> **What the task requires**:
Find all the lines in the material below with the word "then", and copy them.
^^^^
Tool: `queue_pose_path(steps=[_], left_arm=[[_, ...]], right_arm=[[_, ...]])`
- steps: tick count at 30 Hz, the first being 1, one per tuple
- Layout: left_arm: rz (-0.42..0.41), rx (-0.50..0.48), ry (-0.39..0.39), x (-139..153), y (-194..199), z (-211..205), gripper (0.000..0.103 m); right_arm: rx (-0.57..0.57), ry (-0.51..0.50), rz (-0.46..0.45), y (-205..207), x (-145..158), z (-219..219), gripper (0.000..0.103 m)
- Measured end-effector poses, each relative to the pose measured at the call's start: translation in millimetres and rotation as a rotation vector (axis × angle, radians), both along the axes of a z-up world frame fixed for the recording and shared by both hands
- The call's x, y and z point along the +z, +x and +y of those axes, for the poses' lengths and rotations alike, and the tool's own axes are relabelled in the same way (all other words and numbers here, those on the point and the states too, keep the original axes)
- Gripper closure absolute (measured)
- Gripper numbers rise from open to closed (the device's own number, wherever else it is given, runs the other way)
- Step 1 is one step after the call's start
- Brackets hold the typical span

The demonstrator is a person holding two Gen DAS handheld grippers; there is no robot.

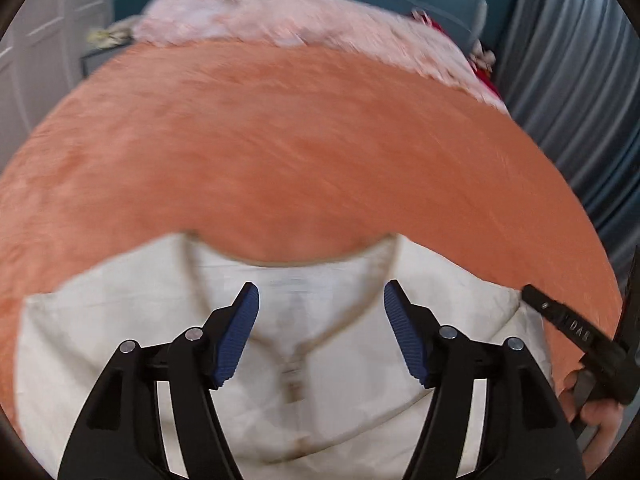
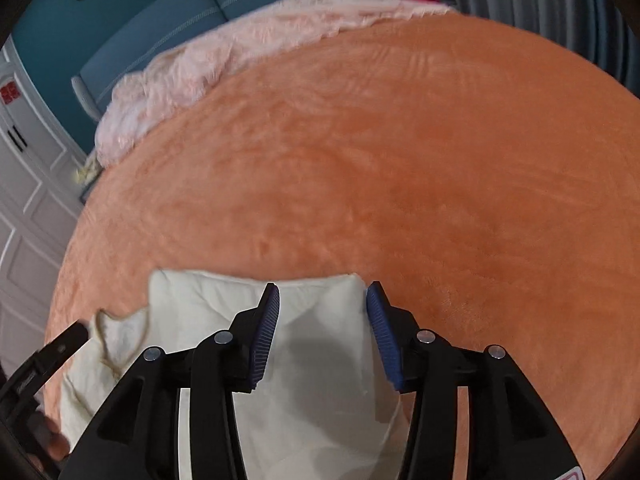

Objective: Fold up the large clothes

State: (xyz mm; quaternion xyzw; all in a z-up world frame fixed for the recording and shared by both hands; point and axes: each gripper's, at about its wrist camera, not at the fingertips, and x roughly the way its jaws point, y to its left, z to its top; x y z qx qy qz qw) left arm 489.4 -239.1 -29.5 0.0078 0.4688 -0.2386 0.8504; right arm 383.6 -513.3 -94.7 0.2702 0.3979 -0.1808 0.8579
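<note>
A cream-white garment [image 1: 312, 360] with a tan-edged neckline and zipper lies flat on an orange plush bed cover [image 1: 280, 152]. My left gripper [image 1: 320, 312] is open and empty, hovering over the collar area. In the right wrist view the garment's folded part [image 2: 320, 360] lies under my right gripper [image 2: 323, 312], which is open and empty, with its jaws on either side of the folded edge. The neckline [image 2: 116, 344] shows at the lower left there. The right gripper's finger [image 1: 560, 320] shows at the right edge of the left wrist view, and the left gripper's finger [image 2: 56, 352] at the left edge of the right wrist view.
A pale pink fluffy blanket [image 1: 280, 16] lies bunched at the far end of the bed, also in the right wrist view [image 2: 224, 60]. A teal headboard [image 2: 160, 20] stands behind it. Grey curtains [image 1: 580, 100] hang at the right. White cabinet doors [image 2: 24, 200] stand at the left.
</note>
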Motion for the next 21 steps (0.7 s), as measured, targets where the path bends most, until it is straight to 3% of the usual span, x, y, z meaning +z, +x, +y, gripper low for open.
queue_pose_path(steps=[3,6,8,9,11,13,15,16,18,20,21], left_arm=[[0.041,-0.015,0.045,-20.7,9.3,-35.1,0.043],[0.068,-0.034,0.086,-39.3,11.5,-56.8,0.056],[0.081,-0.043,0.108,-49.5,11.5,-65.2,0.077],[0.066,-0.040,0.127,-53.0,10.2,-67.9,0.080],[0.030,-0.046,0.146,-56.5,7.8,-68.2,0.095],[0.005,-0.044,0.152,-55.5,4.9,-69.8,0.098],[-0.010,-0.026,0.142,-53.6,3.9,-68.3,0.102],[-0.015,-0.012,0.128,-52.1,3.9,-65.4,0.103],[-0.027,0.030,0.129,-52.1,8.0,-58.8,0.103],[-0.013,0.059,0.111,-57.6,16.6,-48.9,0.103],[0.006,0.062,0.091,-60.8,20.0,-44.6,0.103]], right_arm=[[0.035,-0.005,0.019,4.2,-6.5,0.6,0.056],[0.082,-0.045,0.019,12.8,-4.0,5.4,0.056],[0.090,-0.101,-0.006,13.5,3.5,10.3,0.056],[0.096,-0.116,-0.033,13.1,9.0,12.1,0.056],[0.122,-0.097,-0.051,15.4,12.3,12.7,0.056],[0.165,-0.073,-0.009,23.3,5.7,15.9,0.056],[0.177,-0.124,0.023,25.7,0.5,20.6,0.063],[0.157,-0.158,0.003,21.7,3.7,22.1,0.070],[0.088,-0.208,-0.106,3.9,22.5,22.5,0.071],[0.114,-0.162,-0.158,-0.1,30.5,25.0,0.071],[0.185,-0.112,-0.133,7.5,26.4,30.0,0.080]])
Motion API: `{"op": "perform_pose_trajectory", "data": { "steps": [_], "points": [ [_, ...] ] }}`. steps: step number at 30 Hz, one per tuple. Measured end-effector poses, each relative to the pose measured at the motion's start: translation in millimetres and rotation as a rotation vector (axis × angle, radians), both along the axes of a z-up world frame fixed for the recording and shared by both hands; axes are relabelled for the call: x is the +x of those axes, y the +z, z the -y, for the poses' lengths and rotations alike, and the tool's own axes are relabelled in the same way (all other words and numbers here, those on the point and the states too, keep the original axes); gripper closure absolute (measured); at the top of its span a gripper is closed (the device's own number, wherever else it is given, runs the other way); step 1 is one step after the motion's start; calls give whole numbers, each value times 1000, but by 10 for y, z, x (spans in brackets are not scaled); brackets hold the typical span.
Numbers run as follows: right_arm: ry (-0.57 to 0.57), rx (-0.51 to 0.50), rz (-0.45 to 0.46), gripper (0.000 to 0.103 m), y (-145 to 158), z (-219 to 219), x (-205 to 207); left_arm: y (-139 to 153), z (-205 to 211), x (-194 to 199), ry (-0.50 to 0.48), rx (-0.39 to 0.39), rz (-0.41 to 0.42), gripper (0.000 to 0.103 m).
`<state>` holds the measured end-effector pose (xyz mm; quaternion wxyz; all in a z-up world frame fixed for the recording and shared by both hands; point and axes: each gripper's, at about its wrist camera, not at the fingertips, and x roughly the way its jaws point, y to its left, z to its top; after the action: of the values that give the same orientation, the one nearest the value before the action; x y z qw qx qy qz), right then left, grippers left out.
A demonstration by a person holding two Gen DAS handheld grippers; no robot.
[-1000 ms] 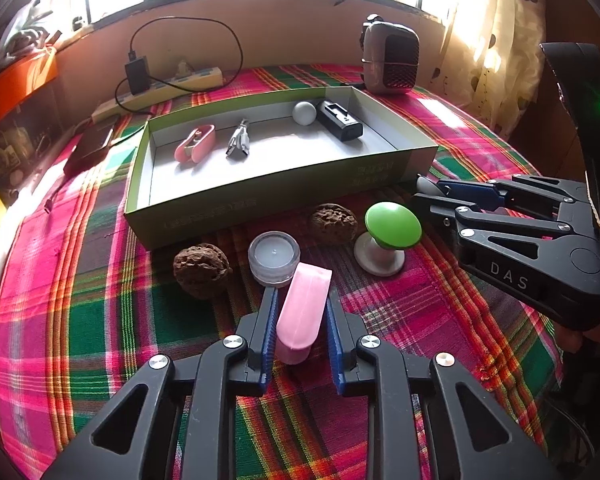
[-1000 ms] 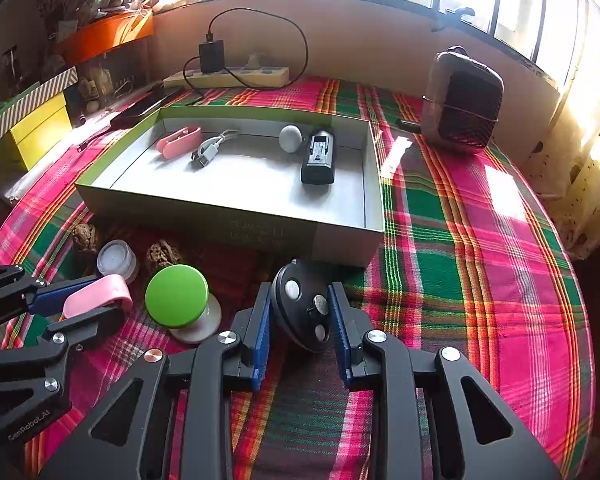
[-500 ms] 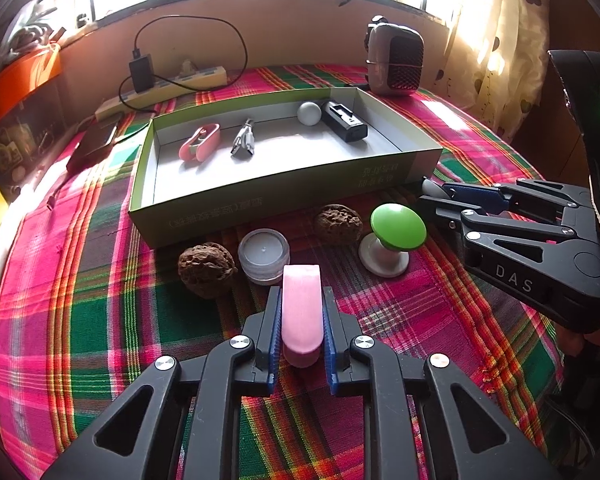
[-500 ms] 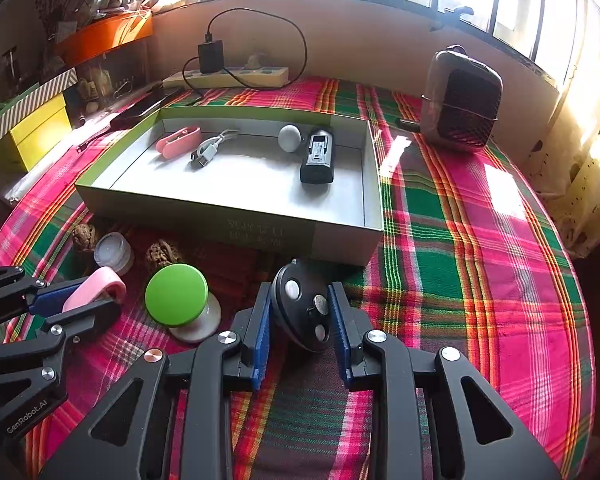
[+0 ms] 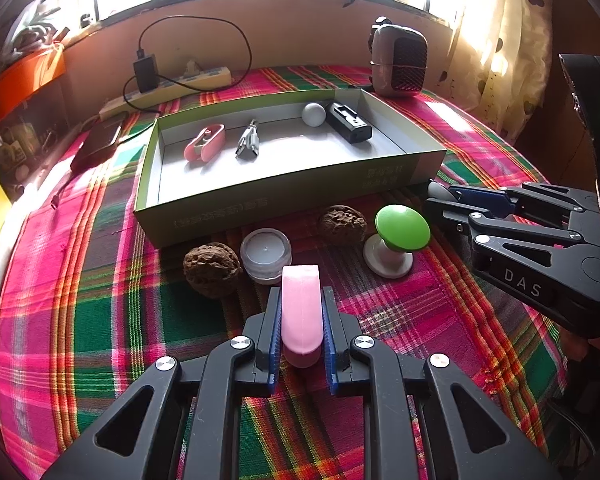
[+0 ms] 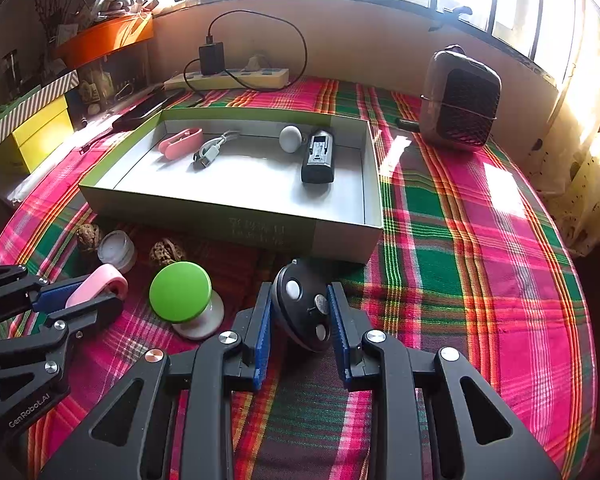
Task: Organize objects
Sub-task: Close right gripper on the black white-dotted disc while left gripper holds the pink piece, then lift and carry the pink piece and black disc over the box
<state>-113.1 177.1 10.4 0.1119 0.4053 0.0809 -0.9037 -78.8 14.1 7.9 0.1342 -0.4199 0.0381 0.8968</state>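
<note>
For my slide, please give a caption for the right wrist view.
Right tongs shut on a black device before the green box.

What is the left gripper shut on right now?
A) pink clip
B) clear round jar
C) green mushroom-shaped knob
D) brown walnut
A: the left gripper has its blue pads pressed on both sides of the pink clip, while the green knob, clear jar and walnut sit free on the plaid cloth.
</note>
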Motion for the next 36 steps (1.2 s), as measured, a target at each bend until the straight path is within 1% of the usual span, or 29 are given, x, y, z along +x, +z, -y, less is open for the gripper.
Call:
{"op": "perform_pose_trajectory", "data": {
  "steps": [14,18,25,26,29,36],
  "points": [
    [9,-13,-15,75,95,12,66,75,55,26,5,4,-17,87],
    [15,-18,-25,75,147,25,98,163,104,72,10,21,-25,87],
    [22,-37,-51,75,279,27,138,313,140,78,23,21,-51,87],
    [23,-37,-53,76,295,30,140,347,133,112,23,23,-54,87],
    [28,-36,-57,75,339,44,129,379,-48,51,23,26,-55,87],
    [29,-42,-71,75,453,53,33,486,-35,-47,20,31,-69,87]
  ]
}}
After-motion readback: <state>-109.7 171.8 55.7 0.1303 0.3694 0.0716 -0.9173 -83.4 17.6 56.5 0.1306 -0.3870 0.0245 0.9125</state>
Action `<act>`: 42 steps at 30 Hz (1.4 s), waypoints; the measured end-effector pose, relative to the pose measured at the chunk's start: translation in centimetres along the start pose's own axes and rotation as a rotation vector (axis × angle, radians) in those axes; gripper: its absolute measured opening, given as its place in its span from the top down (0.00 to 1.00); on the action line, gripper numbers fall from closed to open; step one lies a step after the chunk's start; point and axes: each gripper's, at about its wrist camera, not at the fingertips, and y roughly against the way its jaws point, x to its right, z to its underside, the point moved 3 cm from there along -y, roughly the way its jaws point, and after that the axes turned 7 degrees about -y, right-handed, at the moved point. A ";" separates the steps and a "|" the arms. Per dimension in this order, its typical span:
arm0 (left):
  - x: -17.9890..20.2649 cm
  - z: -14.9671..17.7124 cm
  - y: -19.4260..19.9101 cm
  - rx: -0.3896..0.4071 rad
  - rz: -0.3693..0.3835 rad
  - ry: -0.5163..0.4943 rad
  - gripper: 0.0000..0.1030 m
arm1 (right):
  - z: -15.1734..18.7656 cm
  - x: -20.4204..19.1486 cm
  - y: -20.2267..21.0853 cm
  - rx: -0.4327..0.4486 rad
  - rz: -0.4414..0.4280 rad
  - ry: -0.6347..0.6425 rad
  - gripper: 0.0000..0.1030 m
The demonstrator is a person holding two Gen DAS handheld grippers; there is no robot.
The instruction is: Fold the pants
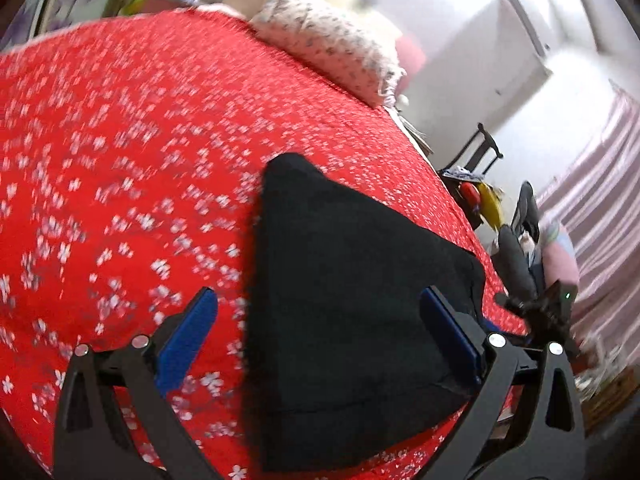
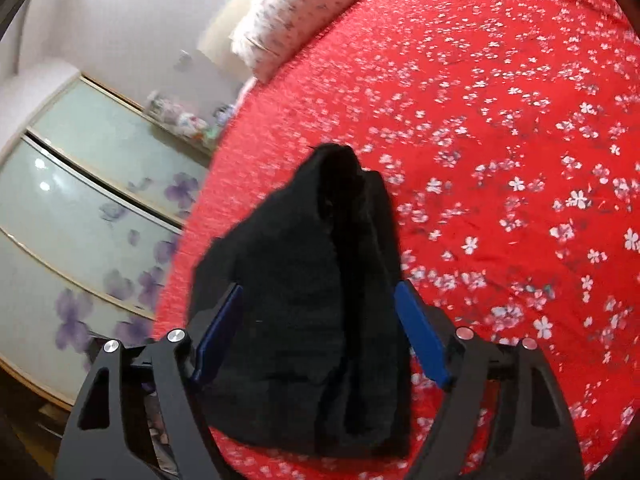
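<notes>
Left wrist view first: my left claw (image 1: 316, 344) stands wide open, holding nothing. The pants (image 1: 352, 292), a black bundle on the red bedspread (image 1: 120, 160), lie dead ahead at twelve o'clock. Their near edge sits between my pads: the right pad (image 1: 448, 332) is over the cloth, the left pad (image 1: 188, 340) stands clear of it over bare red. The bundle tapers away from me, long axis running six to twelve.

Right wrist view: my right claw (image 2: 320, 340) is also well open, the pants (image 2: 312, 300) heaped between both pads, a ridge running six to twelve. Whether the pads press the cloth, I cannot tell.

I judge the right claw nearer to a grip; the left needs a shift toward three o'clock.

Count: one pair of pants, two claws, one pillow (image 1: 332, 40).
</notes>
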 end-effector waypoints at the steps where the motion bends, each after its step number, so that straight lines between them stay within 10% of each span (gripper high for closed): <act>1: -0.3 0.0 0.0 -0.005 -0.007 0.013 0.02 | 0.1 0.4 -0.2 0.003 0.023 -0.014 0.23; 17: 0.6 0.9 -0.6 -0.027 -0.073 -0.061 0.02 | 1.1 -0.8 -2.8 -0.060 0.048 0.048 0.23; 23: 0.4 0.9 -0.7 -0.028 -0.075 -0.059 0.02 | 1.3 -1.8 -1.4 -0.074 -0.120 0.055 0.24; 31: 0.2 0.9 -0.7 -0.028 -0.065 -0.054 0.02 | 0.6 -0.9 -2.8 -0.068 0.034 0.040 0.34; 42: -0.3 0.7 -0.6 -0.020 -0.043 -0.013 0.02 | 1.0 -3.7 -0.7 -0.026 -0.167 0.153 0.50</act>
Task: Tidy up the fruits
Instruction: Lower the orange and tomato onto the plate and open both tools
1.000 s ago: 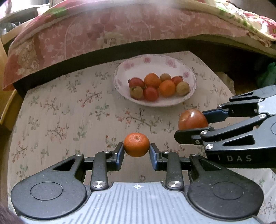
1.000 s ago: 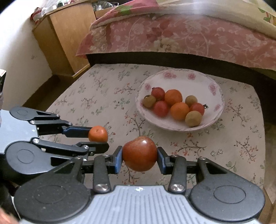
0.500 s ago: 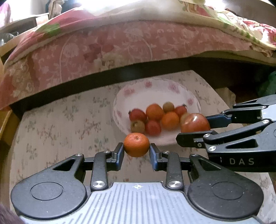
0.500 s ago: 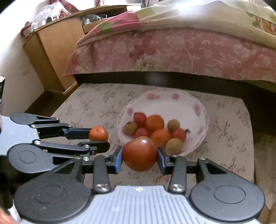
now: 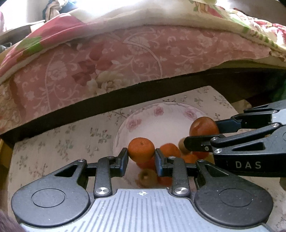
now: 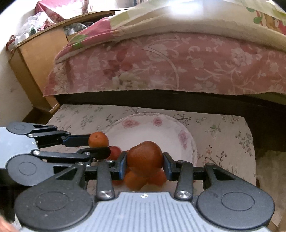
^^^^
> **Final answer**:
`<state>` holds the measured end-effector pose (xyz mm; quaternion wxyz; all in a z-up world frame fixed for the recording and shared by both hands; point and axes: each gripper's, at about its wrist camera, not at the fingertips, and x roughly the way its jaws point, y to its left, z to its top; after the action: of the values that give the same orientation, the one nearest the value before the action; x y z qw qx qy qz), right then left, grippers left out.
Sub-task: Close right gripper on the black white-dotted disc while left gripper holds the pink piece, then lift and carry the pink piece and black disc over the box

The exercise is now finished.